Neural Decoding of Visual Representations from Mouse Superior Colliculus and Primary Visual Cortex

Poster Presentation 33.404: Sunday, May 17, 2026, 8:30 am – 12:30 pm, Pavilion
Session: Functional Organization of Visual Pathways: Subcortical, clinical

Reo Tsukasa1,2, Masatoshi Kasai1,3, Shuntaro C. Aoki1,2, Tadashi Isa1,4, Yukiyasu Kamitani1,2; 1Kyoto University, 2ATR, 3Kitasato University School of Medicine, 4Institute for the Advanced Study of Human Biology (WPI-ASHBi)

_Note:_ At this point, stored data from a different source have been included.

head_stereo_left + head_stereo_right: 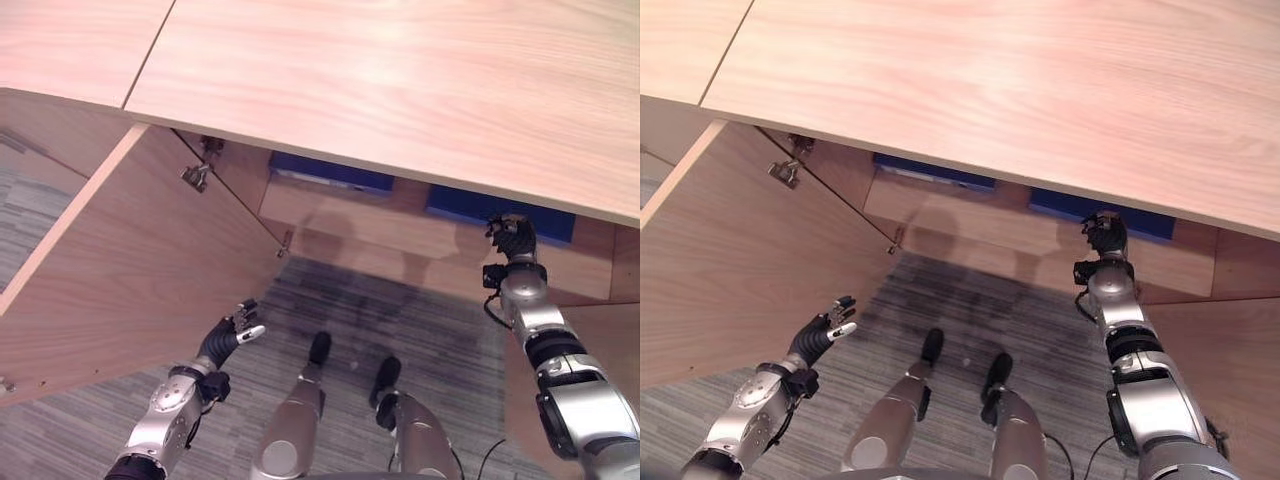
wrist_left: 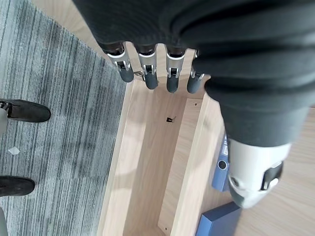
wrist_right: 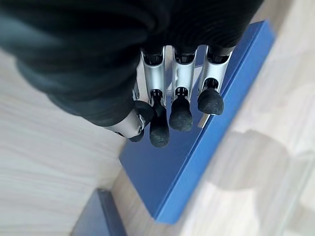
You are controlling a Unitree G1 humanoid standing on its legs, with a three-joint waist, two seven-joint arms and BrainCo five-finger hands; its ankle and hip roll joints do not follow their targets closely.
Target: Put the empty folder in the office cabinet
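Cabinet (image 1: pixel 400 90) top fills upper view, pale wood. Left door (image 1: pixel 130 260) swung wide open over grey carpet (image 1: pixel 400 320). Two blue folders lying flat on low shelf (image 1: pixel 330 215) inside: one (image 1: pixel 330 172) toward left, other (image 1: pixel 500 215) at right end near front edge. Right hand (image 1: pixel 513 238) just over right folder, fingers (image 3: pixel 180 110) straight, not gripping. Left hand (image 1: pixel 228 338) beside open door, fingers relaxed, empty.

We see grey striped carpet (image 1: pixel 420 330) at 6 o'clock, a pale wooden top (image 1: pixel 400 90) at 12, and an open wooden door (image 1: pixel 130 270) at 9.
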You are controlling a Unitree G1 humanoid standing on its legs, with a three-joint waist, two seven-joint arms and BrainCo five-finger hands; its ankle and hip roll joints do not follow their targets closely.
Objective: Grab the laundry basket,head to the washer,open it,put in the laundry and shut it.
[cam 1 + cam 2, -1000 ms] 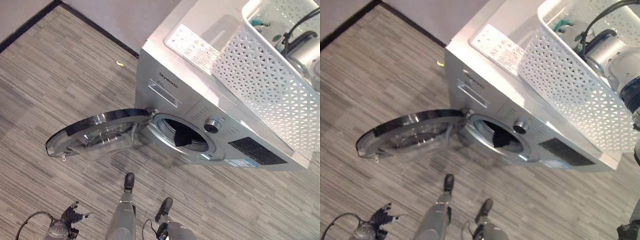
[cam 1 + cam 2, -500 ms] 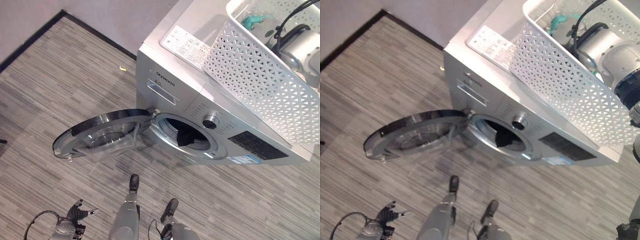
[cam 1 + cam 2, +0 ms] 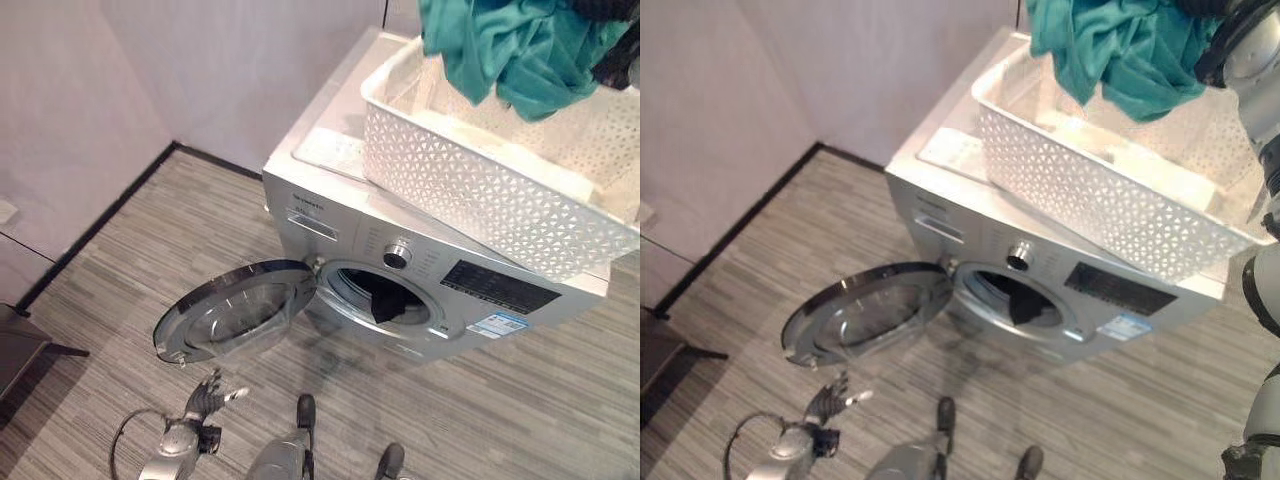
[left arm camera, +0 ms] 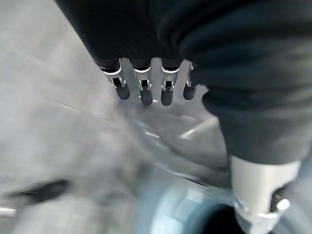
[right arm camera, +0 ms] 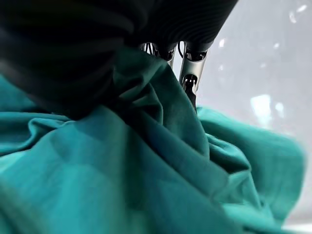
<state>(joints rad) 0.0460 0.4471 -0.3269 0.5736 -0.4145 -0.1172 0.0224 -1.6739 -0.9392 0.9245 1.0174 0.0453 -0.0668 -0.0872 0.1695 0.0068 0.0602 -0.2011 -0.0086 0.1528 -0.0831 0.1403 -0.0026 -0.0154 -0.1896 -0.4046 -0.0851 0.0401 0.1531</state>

The brain processes visual information through two major pathways: the cortical pathway, which includes the primary visual cortex (V1), and the subcortical pathway, which includes the superior colliculus (SC). Although the cortical pathway has been extensively characterized, the functional role of the SC in visual representation remains comparatively understudied. Recent experimental and analytical advances have begun to address this gap. In particular, progress in optical imaging has enabled single-cell–resolution recordings of SC activity (Kasai and Isa, 2016; 2021), providing new opportunities for direct comparisons between V1 and SC. In parallel, studies in humans have shown that both simple visual features and hierarchical deep neural network (DNN) features can be decoded from activity in the visual cortex (Kamitani and Tong, 2005; Horikawa and Kamitani, 2017). Building on these developments, we used neural decoding approaches to investigate how visual information is represented in the mouse SC relative to V1. We examined visual representations in mouse SC and V1 by decoding features from population activity recorded with two-photon calcium imaging in anesthetized animals. The stimulus set included natural scenes and simple artificial stimuli, allowing comparisons across different types of visual features. Using linear regression decoders, we estimated direction, spatial position, and hierarchical DNN features from neural responses. Both V1 and SC contained sufficient information to predict multiple visual attributes; for example, the direction of bar motion and the spatial position of dot stimuli were reliably decoded. Moreover, DNN-derived features—particularly those from self-supervised models trained on low-resolution images—were decoded with high accuracy. While SC and V1 exhibited broadly similar decoding performance, future work employing more fine-grained analyses—such as unit-level comparisons of decoding accuracy—will be necessary to determine whether more subtle differences in visual representations exist between these two regions.

Acknowledgements: This research was supported by AMED JP24wm0625409 and KAKENHI JP25H00450.